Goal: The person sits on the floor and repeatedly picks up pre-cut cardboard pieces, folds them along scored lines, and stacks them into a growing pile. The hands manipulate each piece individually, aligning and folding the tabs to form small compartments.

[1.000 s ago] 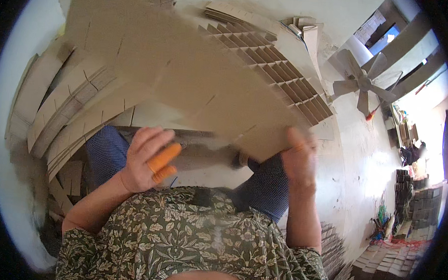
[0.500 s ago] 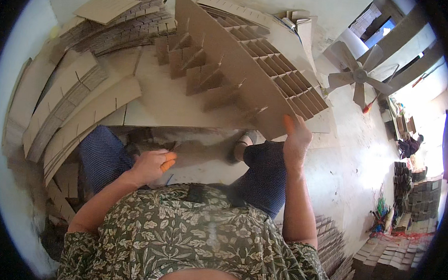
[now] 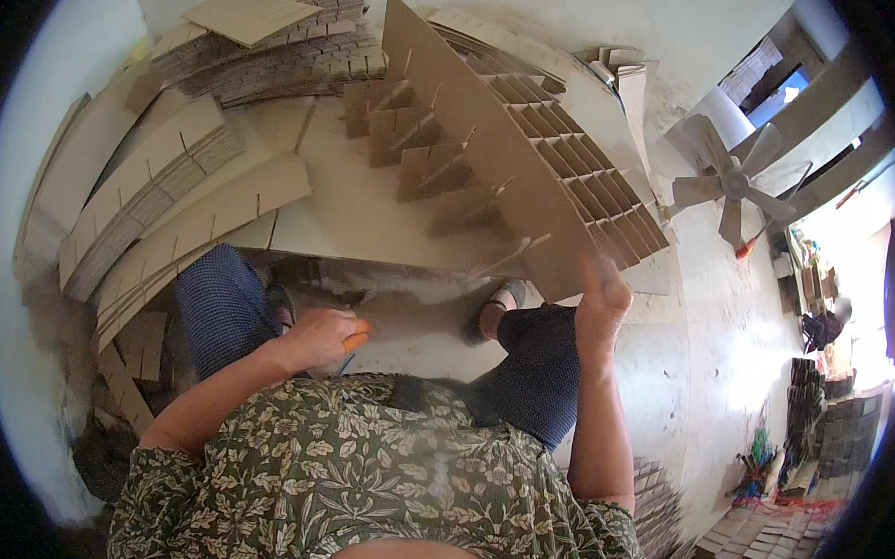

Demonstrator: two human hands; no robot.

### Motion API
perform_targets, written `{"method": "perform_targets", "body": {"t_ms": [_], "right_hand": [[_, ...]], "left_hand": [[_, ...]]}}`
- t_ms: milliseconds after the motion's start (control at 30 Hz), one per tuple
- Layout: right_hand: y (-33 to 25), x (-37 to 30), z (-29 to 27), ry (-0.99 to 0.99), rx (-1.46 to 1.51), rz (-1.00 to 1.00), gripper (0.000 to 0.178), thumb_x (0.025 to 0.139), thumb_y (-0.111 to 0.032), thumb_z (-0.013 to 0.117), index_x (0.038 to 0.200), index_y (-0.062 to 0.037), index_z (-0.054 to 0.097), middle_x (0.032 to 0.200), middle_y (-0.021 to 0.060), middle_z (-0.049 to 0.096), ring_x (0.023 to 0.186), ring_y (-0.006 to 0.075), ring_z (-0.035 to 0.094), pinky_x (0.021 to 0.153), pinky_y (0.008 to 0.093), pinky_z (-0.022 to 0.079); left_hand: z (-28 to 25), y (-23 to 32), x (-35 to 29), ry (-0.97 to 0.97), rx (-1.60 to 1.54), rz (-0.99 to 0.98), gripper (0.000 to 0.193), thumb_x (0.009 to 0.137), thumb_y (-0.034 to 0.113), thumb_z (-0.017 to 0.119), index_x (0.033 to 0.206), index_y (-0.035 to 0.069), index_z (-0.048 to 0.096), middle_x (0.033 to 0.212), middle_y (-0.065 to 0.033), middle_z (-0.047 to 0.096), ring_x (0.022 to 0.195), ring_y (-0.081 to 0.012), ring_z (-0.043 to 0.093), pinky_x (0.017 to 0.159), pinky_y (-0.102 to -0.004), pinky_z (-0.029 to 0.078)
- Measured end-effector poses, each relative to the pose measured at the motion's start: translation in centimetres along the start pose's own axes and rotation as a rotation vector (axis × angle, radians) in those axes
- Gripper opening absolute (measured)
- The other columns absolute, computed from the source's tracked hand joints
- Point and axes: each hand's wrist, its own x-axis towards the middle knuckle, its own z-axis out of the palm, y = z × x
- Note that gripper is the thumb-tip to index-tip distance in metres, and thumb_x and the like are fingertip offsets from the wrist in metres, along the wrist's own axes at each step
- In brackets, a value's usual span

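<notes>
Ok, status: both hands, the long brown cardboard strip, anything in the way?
Left hand apart from strip. Right hand at strip's near end, grip blurred. Brown cardboard grid close on its right, upright brown cardboard pieces on its left.

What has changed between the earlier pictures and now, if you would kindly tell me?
The long cardboard sheet has swung rightward, from broad-face to tipped up on edge, revealing short cross pieces on its left. The left hand has lowered and curled. The right hand stays at the sheet's near end; the cardboard grid and stacked strips look unmoved.
</notes>
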Motion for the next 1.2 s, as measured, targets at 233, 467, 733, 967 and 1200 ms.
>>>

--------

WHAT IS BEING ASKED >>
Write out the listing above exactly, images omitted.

TASK RESPONSE >>
Goal: The person sits on the floor and repeatedly picks up pre-cut cardboard pieces, folds them along scored lines, and stacks them into a growing pile. The hands manipulate each piece individually, aligning and folding the tabs to form small compartments.

[1.000 s ago] 
[0.500 s ago] 
[now] 

Demonstrator: two human hands; no robot.

### Motion API
perform_targets, written `{"method": "perform_targets", "body": {"t_ms": [_], "right_hand": [[_, ...]], "left_hand": [[_, ...]]}}`
- t_ms: milliseconds after the motion's start (control at 30 Hz), one per tuple
- Layout: right_hand: y (-33 to 25), x (-37 to 30), z (-29 to 27), ry (-0.99 to 0.99), rx (-1.46 to 1.51), rz (-1.00 to 1.00), gripper (0.000 to 0.178), thumb_x (0.025 to 0.139), thumb_y (-0.111 to 0.032), thumb_z (-0.013 to 0.117), index_x (0.038 to 0.200), index_y (-0.062 to 0.037), index_z (-0.054 to 0.097), middle_x (0.032 to 0.200), middle_y (-0.021 to 0.060), middle_z (-0.049 to 0.096), ring_x (0.023 to 0.186), ring_y (-0.006 to 0.075), ring_z (-0.035 to 0.094), pinky_x (0.021 to 0.153), pinky_y (0.008 to 0.093), pinky_z (-0.022 to 0.079); left_hand: z (-28 to 25), y (-23 to 32), x (-35 to 29), ry (-0.97 to 0.97), rx (-1.60 to 1.54), rz (-0.99 to 0.98), gripper (0.000 to 0.193), thumb_x (0.009 to 0.137), thumb_y (-0.034 to 0.113), thumb_z (-0.017 to 0.119), index_x (0.033 to 0.206), index_y (-0.035 to 0.069), index_z (-0.048 to 0.096), middle_x (0.033 to 0.212), middle_y (-0.065 to 0.033), middle_z (-0.047 to 0.096), ring_x (0.022 to 0.195), ring_y (-0.081 to 0.012), ring_z (-0.043 to 0.093), pinky_x (0.017 to 0.159), pinky_y (-0.102 to -0.004), pinky_z (-0.029 to 0.078)
- Measured end-effector poses, each relative to the pose measured at the motion's start: translation in centimetres along the start pose's own axes and rotation as a rotation vector (axis × angle, radians) in those axes
- Gripper opening absolute (measured)
- The other columns absolute, computed from the source's tracked hand joints
- Point and axes: each hand's wrist, its own x-axis towards the middle knuckle, its own z-axis out of the palm, y = z × x
- Note that gripper is the thumb-tip to index-tip distance in metres, and thumb_x and the like are fingertip offsets from the wrist in metres, along the wrist's own axes at each step
- In brackets, a value's usual span

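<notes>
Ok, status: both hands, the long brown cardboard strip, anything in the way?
Left hand apart from strip. Right hand at strip's near end, grip blurred. Brown cardboard grid close on its right, upright brown cardboard pieces on its left.

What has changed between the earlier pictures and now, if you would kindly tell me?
The long cardboard sheet has swung rightward, from broad-face to tipped up on edge, revealing short cross pieces on its left. The left hand has lowered and curled. The right hand stays at the sheet's near end; the cardboard grid and stacked strips look unmoved.
</notes>
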Motion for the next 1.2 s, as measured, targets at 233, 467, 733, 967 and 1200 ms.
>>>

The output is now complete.